Lean process improvement designs enhance ICU’s techniques

Thinking of intensive care units usually brings about thoughts of worry for a serious situation. When faced with being in an ICU, either as a patient or visitor, you have to trust that the staff is performing in the best, most efficient way possible. The best utilization of the staff’s time is critical in an ICU department.

With health systems’ complex facilities and technologies, there are often opportunities to improve operational efficiency and eliminate waste in the ways staff operates within a healthcare facility. Opportunities for improvement, or the elimination of wasteful operations, can oftentimes be unrecognizable until a team of experts are brought into the situation.

CallisonRTKL’s Operational Excellence team partnered with Providence Health & Services to provide Lean design services during the pre-design of their Swedish Medical Center, Cherry Hill Campus’ Neuro ICU expansion and renovation project in Seattle, Washington.

Improving operations
The Operational Excellence team encompasses five different service lines, including process improvement, predictive analysis, value-added assessment, data analytics and change management. The team performs critical steps in order to heighten operational efficiency and eliminate waste in operations, streamline practice pattern and align staffing and technology with demand – all improving the way healthcare facilities operate.

ICU_PGMeeting3_Package_09302015.pdfProcess improvement through Lean design
Even the most efficient healthcare systems consist of hundreds of complex, inter-related processes that drive waste and unnecessary expenses. Managing and analyzing these processes, through process improvement, boost operational efficiency, clinician engagement and, over time, the quality of care.

In the process improvement stage, the team engages front-line staff and key stakeholders to find and fix problems in order to ease change implementation and boost sustainability. Operations and care delivery are also assessed in major departments and services to achieve performance goals. As part of process improvement, the Lean design process, which is a collaborative approach that drives sustainable improvement, reduces waste in healthcare facilities. It is beneficial to apply Lean methodologies in the beginning of a project to better define the process by eliminating waste and variation.

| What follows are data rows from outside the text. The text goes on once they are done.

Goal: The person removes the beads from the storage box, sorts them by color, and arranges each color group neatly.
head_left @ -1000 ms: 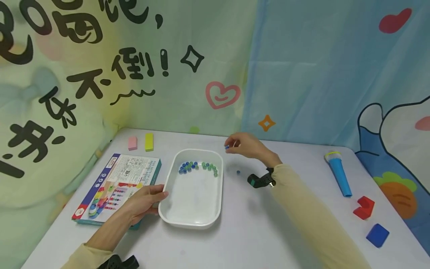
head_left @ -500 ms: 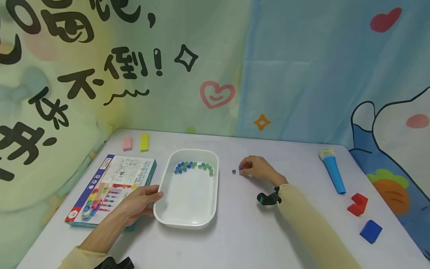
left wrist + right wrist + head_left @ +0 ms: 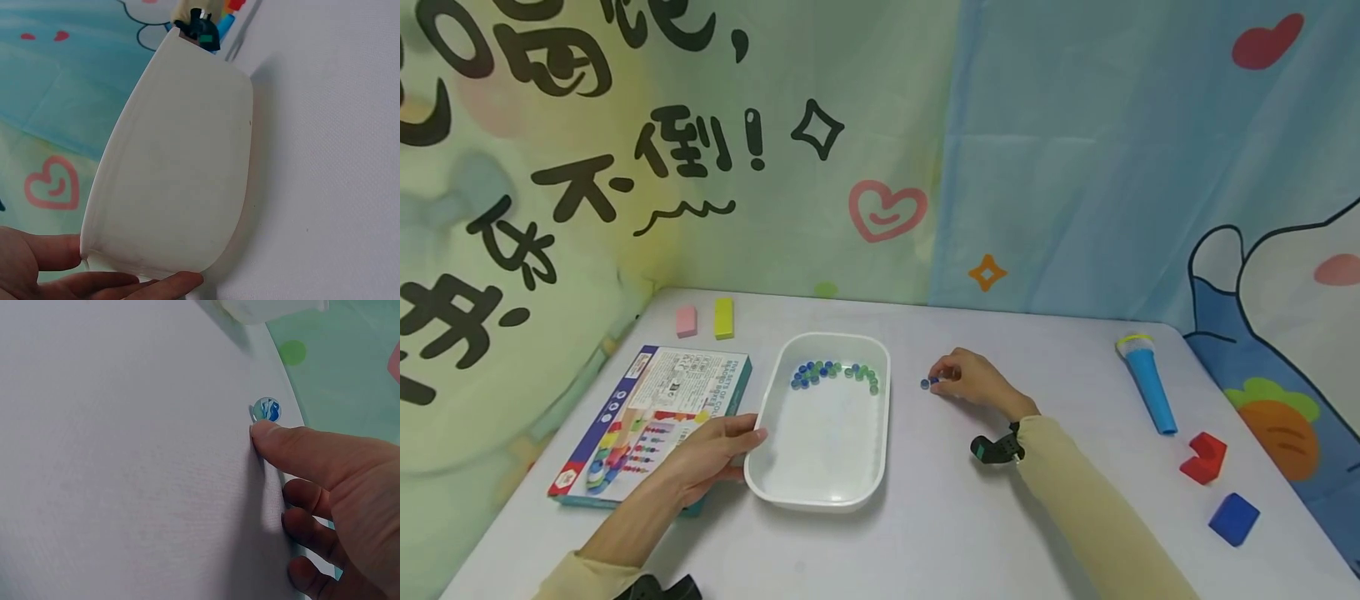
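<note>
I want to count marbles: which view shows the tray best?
The head view: the tray is seen from above, marbles inside. The left wrist view shows only its outside; the right wrist view, just a part.

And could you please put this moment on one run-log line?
left hand: grips white tray | right hand: pinches blue marble, another marble beside it | inside tray: blue and green marbles, far end

Tray [image 3: 823, 450], plain white; tray marbles [image 3: 828, 364], blue and green; desk marble [image 3: 268, 409], clear with blue-and-white swirl; desk [image 3: 970, 533], white; microphone [image 3: 1152, 392], blue, yellow band; pink block [image 3: 686, 322]; yellow block [image 3: 724, 318]; red block [image 3: 1205, 458]; blue block [image 3: 1234, 519]; backdrop [image 3: 1045, 167], green to blue, black-lettered.
</note>
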Motion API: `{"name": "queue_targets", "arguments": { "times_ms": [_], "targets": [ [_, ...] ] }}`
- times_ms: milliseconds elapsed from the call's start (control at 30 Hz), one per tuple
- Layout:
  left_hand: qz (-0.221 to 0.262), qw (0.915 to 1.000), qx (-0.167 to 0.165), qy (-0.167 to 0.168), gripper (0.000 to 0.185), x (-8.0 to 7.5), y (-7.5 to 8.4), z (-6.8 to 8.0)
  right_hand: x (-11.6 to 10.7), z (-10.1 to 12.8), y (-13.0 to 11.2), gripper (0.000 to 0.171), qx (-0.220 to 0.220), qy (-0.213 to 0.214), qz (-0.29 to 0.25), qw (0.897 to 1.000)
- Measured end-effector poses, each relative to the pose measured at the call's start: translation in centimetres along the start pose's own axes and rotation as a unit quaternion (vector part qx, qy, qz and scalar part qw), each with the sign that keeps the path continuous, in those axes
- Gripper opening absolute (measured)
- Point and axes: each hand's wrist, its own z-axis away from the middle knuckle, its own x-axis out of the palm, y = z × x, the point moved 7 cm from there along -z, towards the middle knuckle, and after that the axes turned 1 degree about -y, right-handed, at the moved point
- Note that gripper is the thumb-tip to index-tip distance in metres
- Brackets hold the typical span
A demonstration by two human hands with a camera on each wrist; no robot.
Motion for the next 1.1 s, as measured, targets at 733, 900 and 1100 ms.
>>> {"name": "queue_targets", "arguments": {
  "times_ms": [733,900,1100],
  "targets": [
    [-0.002,0.9999,-0.010,-0.003,0.052,0.1,-0.2,-0.1,-1.1,0.1,-0.4,0.032,0.020,-0.035,-0.021,0.999],
    [-0.006,0.9999,-0.008,-0.001,0.053,0.0,-0.1,0.0,-2.7,-1.4,-3.7,0.036,-0.004,-0.018,-0.009,1.000],
    [0.000,1.0000,-0.007,-0.005,0.054,0.0,-0.1,0.1,-2.7,-3.9,-10.8,0.032,-0.067,-0.003,0.000,0.998]
  ]
}}
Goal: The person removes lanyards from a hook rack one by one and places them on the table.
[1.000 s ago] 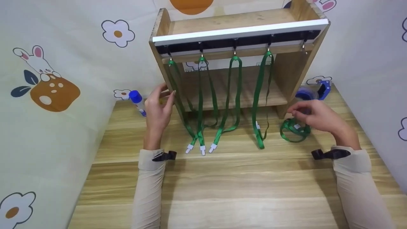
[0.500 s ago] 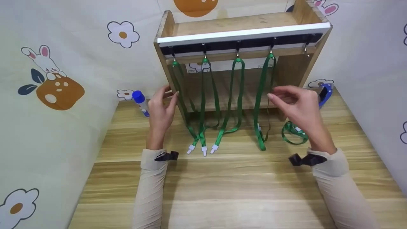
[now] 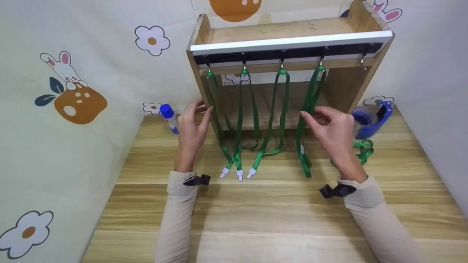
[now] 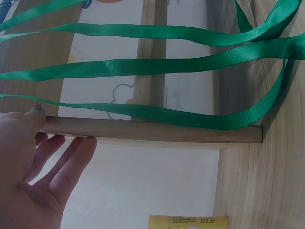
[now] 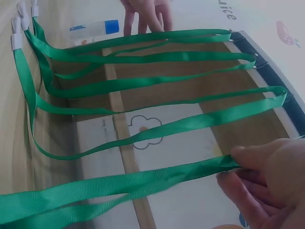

CallisonRTKL’s Operational Excellence team provided Lean design services during the pre-design of the Swedish Medical Center, Cherry Hill Campus’ Neuro ICU expansion and renovation project. ©2016 Chris Eden Photography.

Examples of waste in healthcare systems include the redundant capture of information, excess supplies stored in multiple locations, wasted time looking for charts and records, patient waiting rooms and an unnecessary amount of time spent traveling through the facility.

In the Cherry Hill Campus’ Neuro ICU expansion and renovation project, before any design took place, the project team met with the client’s design user group, consisting of the peri-operative director, nursing director, nurse manager, OR manager, neuro coordinator, med/surg nurses and ancillary services representatives, to perform visioning sessions. They expressed much angst in their current environment for not only patient care functions, but logistics, transportation, EVS, food services and other disjointed functions. Floorplans were examined, and all workflow processes, metrics, key spaces impacted and total workflow distances per day were documented to begin assessing ways for improvement.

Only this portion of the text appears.